* _TASK DIRECTIONS_:
Only the lines below starting at the one that contains "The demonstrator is" and ending at the one that contains "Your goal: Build" are to be reproduced, exactly and with both ends kept.
|---|
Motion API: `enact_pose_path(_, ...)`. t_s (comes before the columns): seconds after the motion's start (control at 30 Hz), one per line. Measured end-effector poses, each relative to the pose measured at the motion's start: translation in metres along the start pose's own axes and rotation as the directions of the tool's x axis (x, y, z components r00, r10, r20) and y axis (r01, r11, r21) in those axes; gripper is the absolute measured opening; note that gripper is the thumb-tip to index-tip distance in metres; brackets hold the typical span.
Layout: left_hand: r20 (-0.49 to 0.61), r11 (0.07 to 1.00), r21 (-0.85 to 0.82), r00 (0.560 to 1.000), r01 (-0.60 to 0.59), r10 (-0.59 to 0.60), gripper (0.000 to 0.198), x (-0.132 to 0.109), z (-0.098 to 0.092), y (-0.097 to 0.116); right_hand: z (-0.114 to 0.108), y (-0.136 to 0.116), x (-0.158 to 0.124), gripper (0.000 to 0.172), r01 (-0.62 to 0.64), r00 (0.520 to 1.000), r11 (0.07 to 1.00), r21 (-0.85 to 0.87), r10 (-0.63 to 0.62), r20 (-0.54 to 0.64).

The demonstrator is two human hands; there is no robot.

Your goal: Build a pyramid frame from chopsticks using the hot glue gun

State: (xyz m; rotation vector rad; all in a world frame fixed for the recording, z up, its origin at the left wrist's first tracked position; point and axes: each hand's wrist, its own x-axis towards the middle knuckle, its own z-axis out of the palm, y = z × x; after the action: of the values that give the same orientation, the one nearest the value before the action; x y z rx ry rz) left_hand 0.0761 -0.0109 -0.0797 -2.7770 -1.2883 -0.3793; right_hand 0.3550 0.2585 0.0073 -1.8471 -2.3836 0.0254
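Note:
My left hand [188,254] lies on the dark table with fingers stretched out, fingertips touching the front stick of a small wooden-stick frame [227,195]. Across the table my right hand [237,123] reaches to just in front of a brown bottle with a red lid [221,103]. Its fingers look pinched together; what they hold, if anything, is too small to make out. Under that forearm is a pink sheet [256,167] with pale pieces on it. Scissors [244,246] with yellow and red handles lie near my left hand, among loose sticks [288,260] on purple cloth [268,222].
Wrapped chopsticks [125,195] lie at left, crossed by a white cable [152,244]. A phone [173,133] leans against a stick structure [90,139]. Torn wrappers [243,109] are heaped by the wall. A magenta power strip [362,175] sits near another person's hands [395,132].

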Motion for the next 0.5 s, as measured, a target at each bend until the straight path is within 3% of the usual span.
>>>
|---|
* _YOUR RESPONSE_:
The demonstrator is two human hands; there is no robot.

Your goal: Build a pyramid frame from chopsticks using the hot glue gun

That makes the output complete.